ACTION ITEM »
A line below contains "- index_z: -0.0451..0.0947", and a later one contains "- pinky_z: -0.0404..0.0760". Repeat both, with every line between them, exactly.

Items from a dataset
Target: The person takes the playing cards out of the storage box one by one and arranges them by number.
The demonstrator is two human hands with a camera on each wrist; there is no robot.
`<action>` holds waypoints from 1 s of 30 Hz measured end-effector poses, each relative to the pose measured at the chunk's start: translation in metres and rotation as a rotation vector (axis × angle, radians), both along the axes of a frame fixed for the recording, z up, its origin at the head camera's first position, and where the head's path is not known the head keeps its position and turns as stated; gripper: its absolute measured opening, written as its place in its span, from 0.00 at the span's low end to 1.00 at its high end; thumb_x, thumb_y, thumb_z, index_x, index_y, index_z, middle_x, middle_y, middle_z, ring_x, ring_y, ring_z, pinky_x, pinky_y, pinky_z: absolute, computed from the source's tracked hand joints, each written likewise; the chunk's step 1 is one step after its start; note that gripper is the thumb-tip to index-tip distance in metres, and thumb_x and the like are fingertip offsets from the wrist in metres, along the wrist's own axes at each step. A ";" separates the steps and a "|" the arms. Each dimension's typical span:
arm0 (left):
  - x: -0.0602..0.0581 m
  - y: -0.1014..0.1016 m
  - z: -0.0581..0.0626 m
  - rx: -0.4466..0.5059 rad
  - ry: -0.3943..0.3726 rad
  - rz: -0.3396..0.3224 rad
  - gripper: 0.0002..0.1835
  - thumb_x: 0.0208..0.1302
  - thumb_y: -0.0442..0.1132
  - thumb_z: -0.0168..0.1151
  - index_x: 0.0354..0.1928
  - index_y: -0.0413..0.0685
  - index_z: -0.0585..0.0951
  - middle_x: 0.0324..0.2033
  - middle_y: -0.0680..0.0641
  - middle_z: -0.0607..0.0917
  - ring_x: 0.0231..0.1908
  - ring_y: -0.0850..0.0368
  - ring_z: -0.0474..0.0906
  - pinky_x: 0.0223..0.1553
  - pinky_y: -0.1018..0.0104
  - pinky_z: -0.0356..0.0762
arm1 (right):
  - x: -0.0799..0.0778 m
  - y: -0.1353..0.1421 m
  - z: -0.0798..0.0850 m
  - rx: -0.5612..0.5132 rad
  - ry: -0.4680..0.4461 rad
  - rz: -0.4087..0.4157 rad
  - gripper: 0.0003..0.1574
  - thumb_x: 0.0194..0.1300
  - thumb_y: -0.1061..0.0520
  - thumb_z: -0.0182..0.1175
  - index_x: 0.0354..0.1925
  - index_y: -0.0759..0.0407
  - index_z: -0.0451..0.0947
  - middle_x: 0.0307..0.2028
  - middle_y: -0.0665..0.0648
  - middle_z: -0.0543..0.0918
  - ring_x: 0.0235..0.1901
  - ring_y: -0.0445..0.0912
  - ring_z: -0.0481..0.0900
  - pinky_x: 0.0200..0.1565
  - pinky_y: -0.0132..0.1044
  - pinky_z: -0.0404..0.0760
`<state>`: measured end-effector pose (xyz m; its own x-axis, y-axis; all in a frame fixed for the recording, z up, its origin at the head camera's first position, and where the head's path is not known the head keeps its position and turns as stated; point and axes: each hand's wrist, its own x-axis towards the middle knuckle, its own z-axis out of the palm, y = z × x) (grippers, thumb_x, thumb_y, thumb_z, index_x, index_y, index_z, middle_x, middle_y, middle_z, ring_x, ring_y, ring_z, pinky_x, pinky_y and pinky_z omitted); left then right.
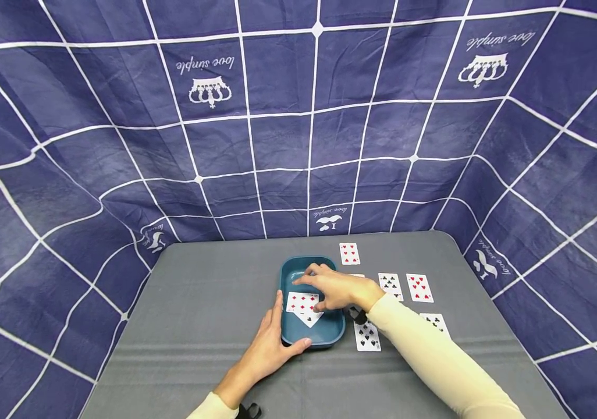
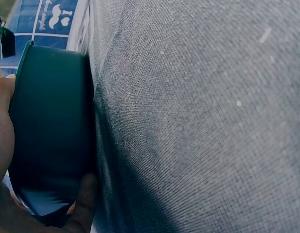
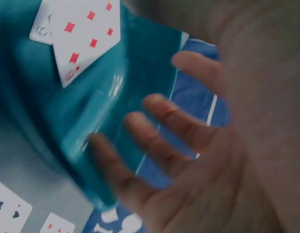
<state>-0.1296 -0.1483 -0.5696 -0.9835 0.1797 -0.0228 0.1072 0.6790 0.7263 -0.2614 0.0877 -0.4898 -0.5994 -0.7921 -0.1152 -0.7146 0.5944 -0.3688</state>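
Note:
A teal plastic tray stands on the grey table. Inside it a six of diamonds overlaps another playing card that shows a black suit mark. My left hand rests against the tray's near left corner, its straight fingers along the left wall and its thumb at the front rim. In the left wrist view the tray's outer wall lies beside this hand. Over the tray hovers my right hand, fingers spread and loosely bent. The right wrist view shows nothing between these fingers.
Right of the tray lie several face-up cards: a hearts card at the back, a clubs card, another hearts card, a spades card and a black-suited card partly behind the right sleeve. Blue gridded cloth surrounds the table.

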 end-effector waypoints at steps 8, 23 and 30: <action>0.002 0.000 -0.003 0.013 0.012 0.005 0.75 0.68 0.65 0.84 0.98 0.48 0.41 0.81 0.29 0.73 0.81 0.34 0.73 0.78 0.32 0.77 | -0.005 -0.031 -0.014 0.133 -0.048 -0.042 0.54 0.69 0.50 0.88 0.86 0.41 0.76 0.76 0.62 0.78 0.71 0.57 0.83 0.74 0.55 0.85; 0.006 0.000 0.001 0.019 0.027 0.012 0.76 0.66 0.65 0.85 0.98 0.49 0.41 0.80 0.31 0.75 0.79 0.37 0.75 0.77 0.33 0.77 | -0.012 -0.049 -0.027 0.223 0.018 -0.042 0.52 0.60 0.45 0.92 0.79 0.39 0.83 0.69 0.58 0.79 0.62 0.50 0.84 0.64 0.46 0.90; 0.005 -0.001 0.002 0.015 0.025 0.009 0.77 0.66 0.68 0.85 0.98 0.50 0.41 0.79 0.32 0.75 0.78 0.37 0.75 0.77 0.33 0.77 | -0.013 -0.048 -0.027 0.190 -0.006 -0.032 0.48 0.61 0.48 0.92 0.76 0.41 0.84 0.68 0.60 0.78 0.54 0.46 0.86 0.57 0.41 0.90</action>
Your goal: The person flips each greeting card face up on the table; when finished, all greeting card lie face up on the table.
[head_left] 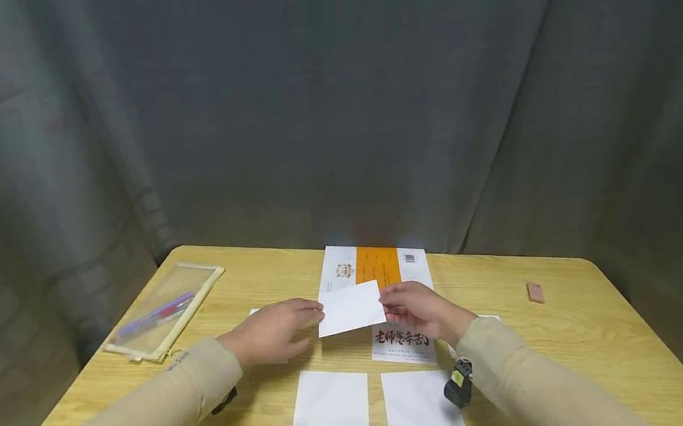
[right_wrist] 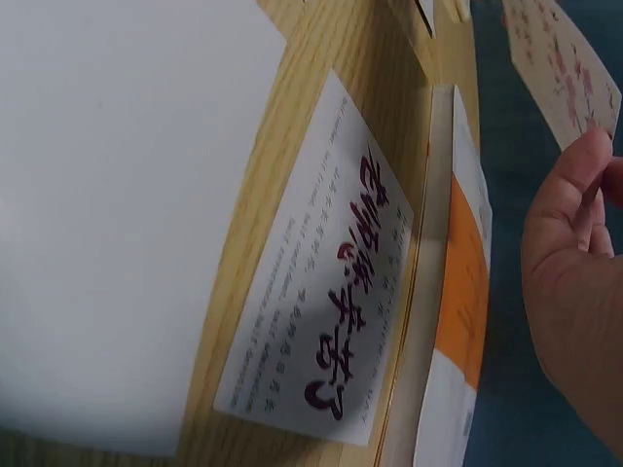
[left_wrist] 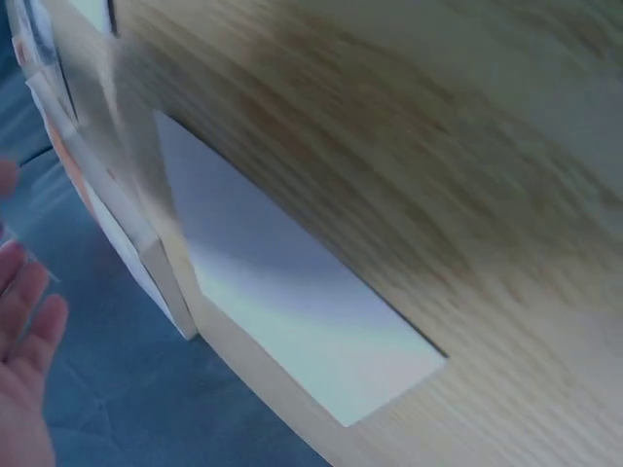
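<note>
A white card (head_left: 350,308) is held up above the table between both hands. My right hand (head_left: 417,308) pinches its right edge; in the right wrist view the card's other face (right_wrist: 563,73) shows reddish print. The left hand (head_left: 273,333) has its fingertips at the left edge, and the left wrist view shows only part of that hand (left_wrist: 24,360). Below lie two blank white cards, one on the left (head_left: 331,405) and one on the right (head_left: 423,403). A card with dark red calligraphy (head_left: 402,343) lies partly hidden under the held card and right hand.
A thick white-and-orange box or book (head_left: 378,266) lies at the table's back edge. A mesh zip pouch with pens (head_left: 165,310) is at the left, a small pink block (head_left: 535,293) at the right. Other card edges peek out by both wrists. A grey curtain (head_left: 325,99) hangs behind.
</note>
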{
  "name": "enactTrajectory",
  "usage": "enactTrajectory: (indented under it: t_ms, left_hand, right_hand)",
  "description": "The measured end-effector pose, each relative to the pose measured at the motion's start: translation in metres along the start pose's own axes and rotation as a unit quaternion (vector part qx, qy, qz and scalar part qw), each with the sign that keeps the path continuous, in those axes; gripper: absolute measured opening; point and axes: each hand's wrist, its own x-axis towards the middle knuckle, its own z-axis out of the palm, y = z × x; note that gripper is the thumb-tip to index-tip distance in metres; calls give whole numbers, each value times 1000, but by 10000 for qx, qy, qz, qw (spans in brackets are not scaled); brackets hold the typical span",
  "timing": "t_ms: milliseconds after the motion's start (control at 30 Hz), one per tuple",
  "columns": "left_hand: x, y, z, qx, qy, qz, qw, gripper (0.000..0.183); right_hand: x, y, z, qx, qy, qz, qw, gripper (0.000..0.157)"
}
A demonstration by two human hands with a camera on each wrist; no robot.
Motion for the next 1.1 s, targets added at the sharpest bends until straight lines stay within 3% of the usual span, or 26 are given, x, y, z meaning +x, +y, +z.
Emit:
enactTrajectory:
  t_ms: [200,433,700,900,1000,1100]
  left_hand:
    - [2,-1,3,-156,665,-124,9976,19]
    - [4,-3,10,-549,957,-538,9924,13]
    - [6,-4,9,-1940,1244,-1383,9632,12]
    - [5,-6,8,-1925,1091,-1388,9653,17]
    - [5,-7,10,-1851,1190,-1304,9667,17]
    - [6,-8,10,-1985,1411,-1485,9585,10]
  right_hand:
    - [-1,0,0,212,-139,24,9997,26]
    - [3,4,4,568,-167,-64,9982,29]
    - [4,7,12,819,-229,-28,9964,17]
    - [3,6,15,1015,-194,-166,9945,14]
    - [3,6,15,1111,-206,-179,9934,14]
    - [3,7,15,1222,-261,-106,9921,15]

PROBLEM SOLUTION »
  - index_z: -0.0451..0.0947
  - middle_x: 0.0307..0.2028
  - middle_y: -0.0665..0.0648
  - middle_z: -0.0543..0.0918
  - ring_x: 0.0235..0.1901
  - ring_y: -0.0445..0.0912
  - ring_z: -0.0481..0.0900
  - pinky_x: 0.0200..0.1565
  - pinky_y: -0.0132..0.1044
  - pinky_z: -0.0404..0.0760

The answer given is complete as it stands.